Lift out, unaltered, the lines of the material below between the line holding "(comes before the" and the line holding "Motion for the", counting both.

........

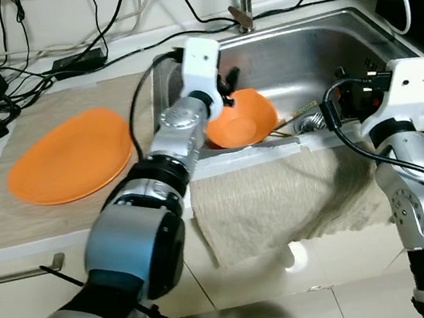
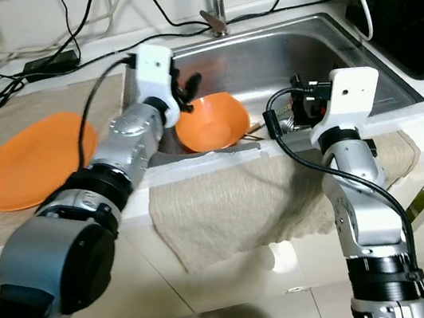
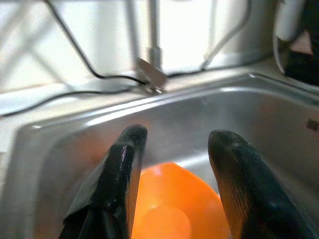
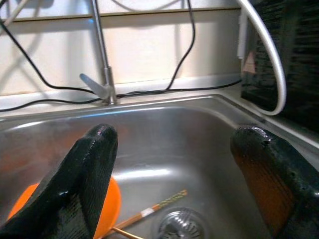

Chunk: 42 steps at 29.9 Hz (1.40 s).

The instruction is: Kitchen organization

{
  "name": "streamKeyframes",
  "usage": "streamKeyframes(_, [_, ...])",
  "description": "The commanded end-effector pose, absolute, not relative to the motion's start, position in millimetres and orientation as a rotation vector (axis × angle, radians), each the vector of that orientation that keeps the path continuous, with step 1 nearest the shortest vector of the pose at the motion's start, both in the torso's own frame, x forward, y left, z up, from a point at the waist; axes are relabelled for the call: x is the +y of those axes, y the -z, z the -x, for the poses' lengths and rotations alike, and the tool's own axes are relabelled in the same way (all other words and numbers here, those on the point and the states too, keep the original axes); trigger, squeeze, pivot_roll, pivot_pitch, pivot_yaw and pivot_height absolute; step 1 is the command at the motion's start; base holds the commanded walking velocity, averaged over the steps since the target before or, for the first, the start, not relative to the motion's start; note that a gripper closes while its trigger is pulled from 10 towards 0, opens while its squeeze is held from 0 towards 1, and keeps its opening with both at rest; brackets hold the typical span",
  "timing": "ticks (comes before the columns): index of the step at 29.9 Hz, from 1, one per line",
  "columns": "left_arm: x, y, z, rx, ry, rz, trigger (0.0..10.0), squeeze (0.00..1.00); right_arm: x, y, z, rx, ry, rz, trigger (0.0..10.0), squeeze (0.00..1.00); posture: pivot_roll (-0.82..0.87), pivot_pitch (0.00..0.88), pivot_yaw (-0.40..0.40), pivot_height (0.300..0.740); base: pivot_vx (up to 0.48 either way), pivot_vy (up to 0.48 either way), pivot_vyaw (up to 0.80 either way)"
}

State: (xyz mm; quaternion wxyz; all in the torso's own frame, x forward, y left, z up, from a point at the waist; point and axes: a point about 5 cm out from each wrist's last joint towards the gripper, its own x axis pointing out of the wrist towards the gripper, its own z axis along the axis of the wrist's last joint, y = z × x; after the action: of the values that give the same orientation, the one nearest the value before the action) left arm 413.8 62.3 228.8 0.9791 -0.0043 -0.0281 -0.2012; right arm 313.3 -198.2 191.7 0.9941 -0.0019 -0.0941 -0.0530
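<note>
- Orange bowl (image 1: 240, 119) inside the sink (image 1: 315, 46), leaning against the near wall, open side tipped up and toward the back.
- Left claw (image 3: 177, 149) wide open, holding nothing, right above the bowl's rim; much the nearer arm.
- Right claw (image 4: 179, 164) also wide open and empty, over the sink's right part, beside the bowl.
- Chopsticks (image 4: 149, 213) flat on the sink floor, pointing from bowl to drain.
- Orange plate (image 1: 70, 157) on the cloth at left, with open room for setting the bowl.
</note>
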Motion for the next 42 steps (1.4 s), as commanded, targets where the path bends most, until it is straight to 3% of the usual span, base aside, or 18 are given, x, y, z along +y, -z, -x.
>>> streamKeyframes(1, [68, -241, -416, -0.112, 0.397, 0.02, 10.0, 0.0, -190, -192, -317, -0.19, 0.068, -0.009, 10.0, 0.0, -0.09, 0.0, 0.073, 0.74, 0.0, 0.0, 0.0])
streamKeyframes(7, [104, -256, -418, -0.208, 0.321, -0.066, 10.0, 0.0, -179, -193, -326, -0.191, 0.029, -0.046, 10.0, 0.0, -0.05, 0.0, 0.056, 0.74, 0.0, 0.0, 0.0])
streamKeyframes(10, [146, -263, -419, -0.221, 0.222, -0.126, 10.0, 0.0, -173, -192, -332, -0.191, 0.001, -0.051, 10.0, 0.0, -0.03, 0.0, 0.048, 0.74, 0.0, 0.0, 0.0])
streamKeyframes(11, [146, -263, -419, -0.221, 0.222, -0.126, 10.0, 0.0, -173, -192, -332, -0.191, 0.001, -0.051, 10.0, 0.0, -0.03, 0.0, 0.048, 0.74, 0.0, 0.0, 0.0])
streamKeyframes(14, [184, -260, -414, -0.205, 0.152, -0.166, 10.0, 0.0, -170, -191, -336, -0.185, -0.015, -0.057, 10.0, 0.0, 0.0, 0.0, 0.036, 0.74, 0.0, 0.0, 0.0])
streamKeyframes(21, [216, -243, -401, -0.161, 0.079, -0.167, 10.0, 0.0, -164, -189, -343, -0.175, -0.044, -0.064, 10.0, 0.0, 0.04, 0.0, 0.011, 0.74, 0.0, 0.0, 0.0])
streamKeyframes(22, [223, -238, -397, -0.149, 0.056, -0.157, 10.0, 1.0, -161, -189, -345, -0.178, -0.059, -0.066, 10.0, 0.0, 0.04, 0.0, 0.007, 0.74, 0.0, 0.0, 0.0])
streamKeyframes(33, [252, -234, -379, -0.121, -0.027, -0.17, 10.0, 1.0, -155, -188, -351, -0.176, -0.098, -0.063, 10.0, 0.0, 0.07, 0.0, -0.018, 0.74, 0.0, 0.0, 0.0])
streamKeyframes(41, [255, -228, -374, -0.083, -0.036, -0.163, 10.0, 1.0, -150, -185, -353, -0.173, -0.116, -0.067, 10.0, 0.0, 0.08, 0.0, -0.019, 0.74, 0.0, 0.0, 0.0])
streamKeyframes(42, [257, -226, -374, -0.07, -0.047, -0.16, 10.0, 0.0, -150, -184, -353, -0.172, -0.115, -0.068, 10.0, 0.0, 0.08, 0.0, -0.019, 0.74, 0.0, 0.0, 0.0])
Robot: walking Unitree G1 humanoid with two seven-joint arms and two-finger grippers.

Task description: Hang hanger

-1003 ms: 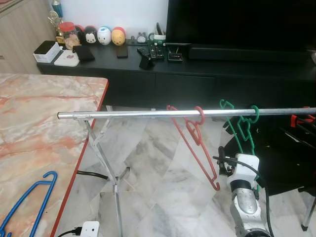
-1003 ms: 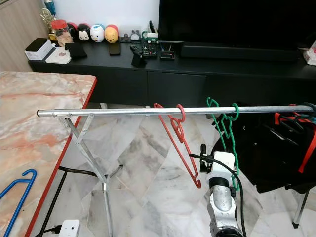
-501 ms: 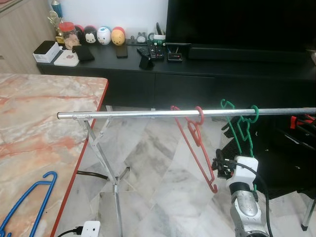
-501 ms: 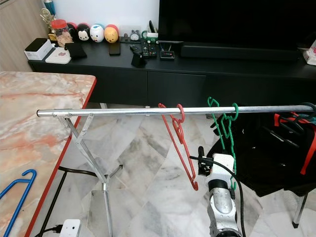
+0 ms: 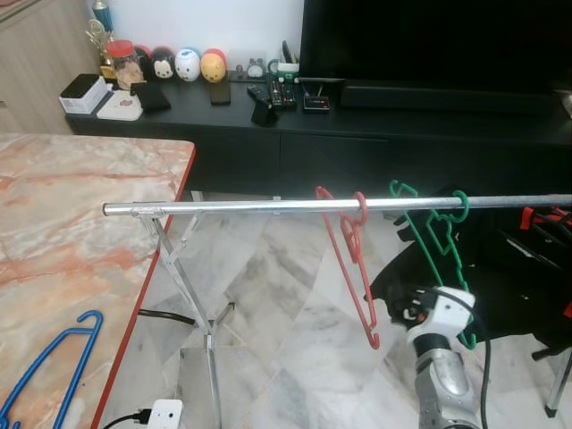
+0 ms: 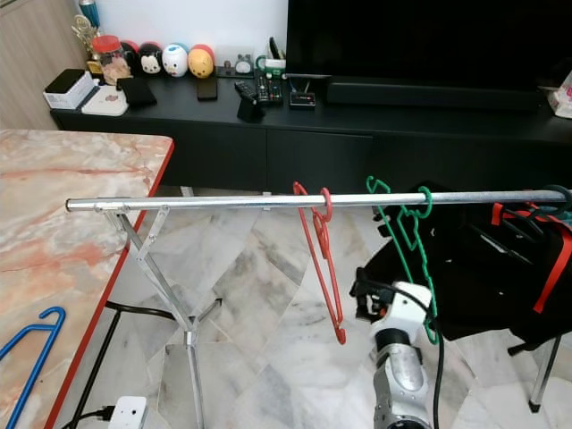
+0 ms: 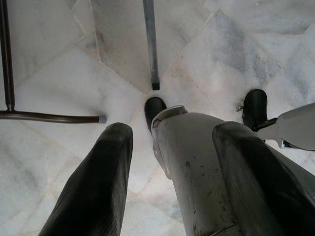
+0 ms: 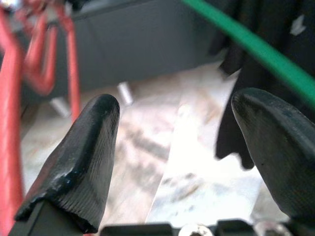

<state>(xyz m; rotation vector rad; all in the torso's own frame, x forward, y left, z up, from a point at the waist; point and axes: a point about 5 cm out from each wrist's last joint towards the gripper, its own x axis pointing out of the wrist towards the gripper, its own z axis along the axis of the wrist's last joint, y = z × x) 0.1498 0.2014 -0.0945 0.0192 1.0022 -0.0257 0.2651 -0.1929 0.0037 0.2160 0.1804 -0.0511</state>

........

_Expected answer_:
  "timing": "ticks (comes before the columns): index of the step at 29.9 Hz, from 1, one per line",
  "columns": "left_arm: x, y, z, rx, ry, rz, trigger (0.0..10.0), squeeze (0.00..1.00); right_arm: x, y, z, rx, ry, rz, trigger (0.0..10.0), squeeze (0.00..1.00); posture: pivot_roll (-0.82..0.87), pivot_pitch (0.00..0.88), pivot_yaw (-0.40..0.40), pivot_height (0.300..0.740); base: pivot_vx (up to 0.48 either way), pivot_vy (up to 0.48 either way), pivot_vyaw (up to 0.80 either way)"
}

State: (xyz mm; quaternion wxyz; all in the torso's own frame, x forward, y left, z up, from a point at the waist; point and axes: a point about 5 cm out from each wrist's last joint towards the gripper, its own x axis pointing out of the wrist towards the gripper, its own z axis along the axis of the wrist's last joint, y = z × x; after the action: of the values that give the same orientation, the one nearest the value before the action) left arm 413.8 62.3 228.8 0.9791 -0.0043 -0.0281 -0.2012; right arm 313.3 -198.2 191.7 0.9941 -0.0019 -0.0941 -0.0530
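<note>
- Orange bowl (image 1: 240, 119) inside the sink (image 1: 315, 46), leaning against the near wall, open side tipped up and toward the back.
- Left claw (image 3: 177, 149) wide open, holding nothing, right above the bowl's rim; much the nearer arm.
- Right claw (image 4: 179, 164) also wide open and empty, over the sink's right part, beside the bowl.
- Chopsticks (image 4: 149, 213) flat on the sink floor, pointing from bowl to drain.
- Orange plate (image 1: 70, 157) on the cloth at left, with open room for setting the bowl.
</note>
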Motion for the next 42 steps (1.4 s), as commanded, targets where the path bends most, until it is straight to 3% of the usual span, base aside, or 18 are given, x, y, z along +y, -z, -x.

Here is where the answer stops.